## Problem statement
Return all of the data that follows precisely, leaving every image out.

## Data provided
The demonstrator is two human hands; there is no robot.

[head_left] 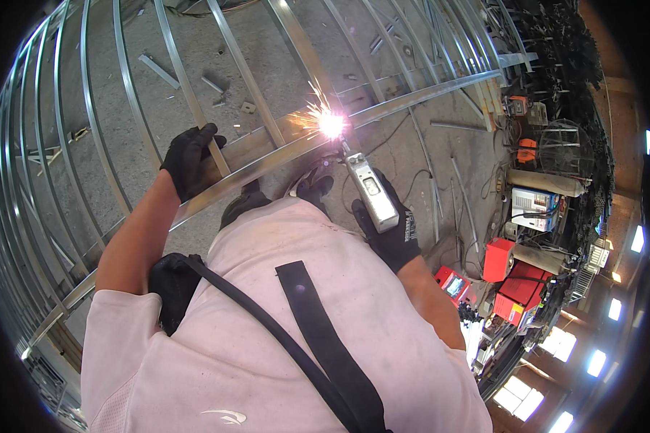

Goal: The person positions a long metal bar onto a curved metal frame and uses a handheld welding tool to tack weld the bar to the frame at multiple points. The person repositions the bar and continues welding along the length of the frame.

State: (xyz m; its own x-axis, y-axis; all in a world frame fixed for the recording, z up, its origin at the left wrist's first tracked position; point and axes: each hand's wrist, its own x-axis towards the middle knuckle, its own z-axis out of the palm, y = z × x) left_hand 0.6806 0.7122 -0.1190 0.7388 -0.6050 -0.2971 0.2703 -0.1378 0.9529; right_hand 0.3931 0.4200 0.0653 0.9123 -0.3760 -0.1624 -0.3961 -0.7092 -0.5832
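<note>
One bar point(183, 76) of the metal frame point(125, 65) is grasped by the left hand point(184, 164), and the handheld welding torch point(373, 193) by the right hand point(395, 244), its tip at the sparks point(328, 124) along the rail point(412, 99), where a steady torch angle and pace should be kept.

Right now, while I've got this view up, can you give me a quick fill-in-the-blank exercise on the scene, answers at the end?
1. The silver tool is held in the person's ____ hand.
2. Bright, glowing ____ spray out close to the tip of the tool.
3. The left hand, gripping the metal frame, wears a black ____.
4. The straps over the pale shirt are ____ in colour.

Missing words: right; sparks; glove; black.
</note>
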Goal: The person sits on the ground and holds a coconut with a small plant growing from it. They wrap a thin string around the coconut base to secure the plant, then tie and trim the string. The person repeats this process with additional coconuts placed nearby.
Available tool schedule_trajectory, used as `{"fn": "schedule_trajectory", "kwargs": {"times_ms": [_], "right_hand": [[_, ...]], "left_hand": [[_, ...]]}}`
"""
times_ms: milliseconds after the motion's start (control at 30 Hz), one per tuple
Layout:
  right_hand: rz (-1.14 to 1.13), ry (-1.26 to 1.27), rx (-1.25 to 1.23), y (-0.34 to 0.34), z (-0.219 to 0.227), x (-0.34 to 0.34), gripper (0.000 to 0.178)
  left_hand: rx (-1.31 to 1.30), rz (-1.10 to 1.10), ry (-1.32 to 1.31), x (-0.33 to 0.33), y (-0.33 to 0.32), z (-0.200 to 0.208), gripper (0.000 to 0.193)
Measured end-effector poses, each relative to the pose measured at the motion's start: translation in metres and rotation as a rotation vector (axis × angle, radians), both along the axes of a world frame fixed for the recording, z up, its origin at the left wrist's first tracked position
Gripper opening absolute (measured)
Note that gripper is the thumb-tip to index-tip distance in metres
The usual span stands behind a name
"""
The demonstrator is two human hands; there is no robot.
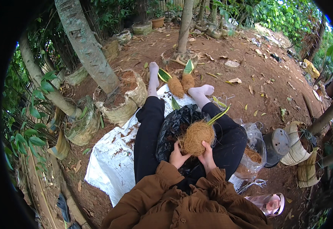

## Output for this exercise
The demonstrator is two human hands; there is no robot.

[head_left] 

Goal: The person positions a long metal bar onto a curved metal frame and uses a handheld welding tool to tack weld the bar to the frame at multiple points. The person repositions the bar and continues welding along the length of the frame.

State: (xyz m; its own x-axis, y-axis; all in a world frame fixed for the recording, z up, its origin at the left wrist's first tracked position; point and axes: each hand's wrist, its own x-axis towards the middle knuckle, its own z-axis out of the palm, y = z × x) left_hand 0.6806 0.7122 -0.1190 0.7388 -0.6050 -0.2971 0.2703 -0.1378 0.9529; right_hand 0.3931 0.4200 0.0653 0.9123 -0.3760 -0.1624 -0.3961 -0.7092 -0.5832
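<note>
One bar point(183, 76) of the metal frame point(125, 65) is grasped by the left hand point(184, 164), and the handheld welding torch point(373, 193) by the right hand point(395, 244), its tip at the sparks point(328, 124) along the rail point(412, 99), where a steady torch angle and pace should be kept.

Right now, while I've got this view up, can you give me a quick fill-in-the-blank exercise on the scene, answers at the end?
1. The silver tool is held in the person's ____ hand.
2. Bright, glowing ____ spray out close to the tip of the tool.
3. The left hand, gripping the metal frame, wears a black ____.
4. The straps over the pale shirt are ____ in colour.

Missing words: right; sparks; glove; black.
</note>
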Goal: The person sits on the ground and holds a coconut with a small plant growing from it. They wrap a thin string around the coconut base to secure the plant, then tie and trim the string. The person repeats this process with additional coconuts placed nearby.
Available tool schedule_trajectory, used as `{"fn": "schedule_trajectory", "kwargs": {"times_ms": [_], "right_hand": [[_, ...]], "left_hand": [[_, ...]]}}`
"""
times_ms: milliseconds after the motion's start (control at 30 Hz), one per tuple
Layout:
  right_hand: rz (-1.14 to 1.13), ry (-1.26 to 1.27), rx (-1.25 to 1.23), y (-0.34 to 0.34), z (-0.219 to 0.227), x (-0.34 to 0.34), gripper (0.000 to 0.178)
  left_hand: rx (-1.31 to 1.30), rz (-1.10 to 1.10), ry (-1.32 to 1.31), x (-0.33 to 0.33), y (-0.33 to 0.32), z (-0.200 to 0.208), gripper (0.000 to 0.193)
Measured end-effector poses, each relative to the pose measured at the motion's start: translation in metres and rotation as a rotation vector (axis × angle, radians), both along the axes of a world frame fixed for the recording, z up, its origin at the left wrist's first tracked position
Gripper opening absolute (measured)
Note that gripper is the thumb-tip to index-tip distance in metres
The usual span stands behind a name
"""
The demonstrator is two human hands; there is no robot.

The exercise is done, and nothing more is needed.